> **Information shown**:

# # # # # # #

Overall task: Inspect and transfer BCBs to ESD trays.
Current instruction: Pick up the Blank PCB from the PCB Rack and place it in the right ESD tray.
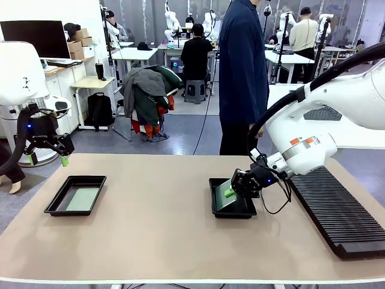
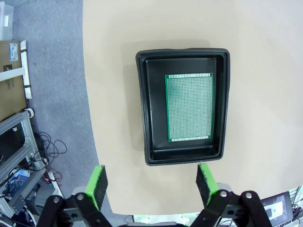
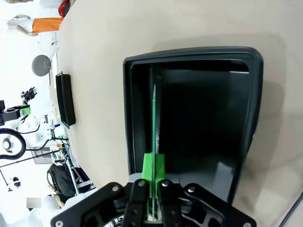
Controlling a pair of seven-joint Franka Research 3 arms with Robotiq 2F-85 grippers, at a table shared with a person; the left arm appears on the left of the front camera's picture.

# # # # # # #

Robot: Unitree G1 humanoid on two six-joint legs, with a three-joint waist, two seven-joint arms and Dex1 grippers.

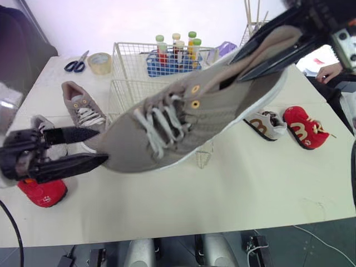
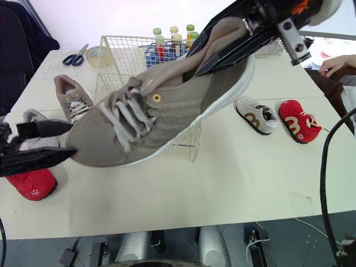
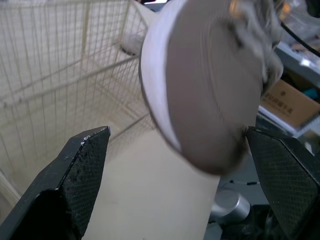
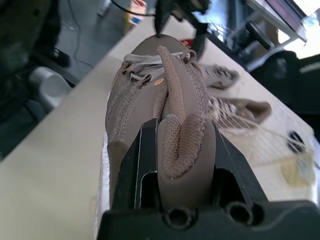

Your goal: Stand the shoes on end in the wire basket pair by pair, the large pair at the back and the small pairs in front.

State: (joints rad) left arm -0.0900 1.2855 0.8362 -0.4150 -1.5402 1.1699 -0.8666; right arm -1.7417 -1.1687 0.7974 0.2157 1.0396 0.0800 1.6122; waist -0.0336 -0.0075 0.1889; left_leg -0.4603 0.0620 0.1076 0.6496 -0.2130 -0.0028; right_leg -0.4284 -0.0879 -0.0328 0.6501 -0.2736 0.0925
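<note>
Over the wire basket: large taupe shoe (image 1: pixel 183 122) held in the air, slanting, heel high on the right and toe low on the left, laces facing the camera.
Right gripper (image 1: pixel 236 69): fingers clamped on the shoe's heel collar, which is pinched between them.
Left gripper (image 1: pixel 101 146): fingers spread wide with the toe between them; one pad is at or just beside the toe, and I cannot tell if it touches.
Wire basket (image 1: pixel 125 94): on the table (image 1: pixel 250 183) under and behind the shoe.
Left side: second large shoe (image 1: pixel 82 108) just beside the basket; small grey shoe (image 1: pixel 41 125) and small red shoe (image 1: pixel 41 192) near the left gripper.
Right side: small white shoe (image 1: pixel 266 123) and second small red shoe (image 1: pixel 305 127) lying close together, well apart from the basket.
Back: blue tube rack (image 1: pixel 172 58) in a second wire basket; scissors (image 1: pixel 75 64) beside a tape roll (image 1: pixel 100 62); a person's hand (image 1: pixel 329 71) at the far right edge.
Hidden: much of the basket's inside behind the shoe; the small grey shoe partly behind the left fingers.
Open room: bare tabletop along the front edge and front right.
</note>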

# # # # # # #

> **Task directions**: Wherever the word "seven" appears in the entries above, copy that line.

> **Exercise output**:
Controlling a pair of seven-joint Franka Research 3 arms with Robotiq 2F-85 grippers, at a table shared with a person; the left arm appears on the left of the front camera's picture.
Robot: Unitree G1 humanoid on two six-joint legs, with a three-joint waist, two seven-joint arms and Dex1 grippers.

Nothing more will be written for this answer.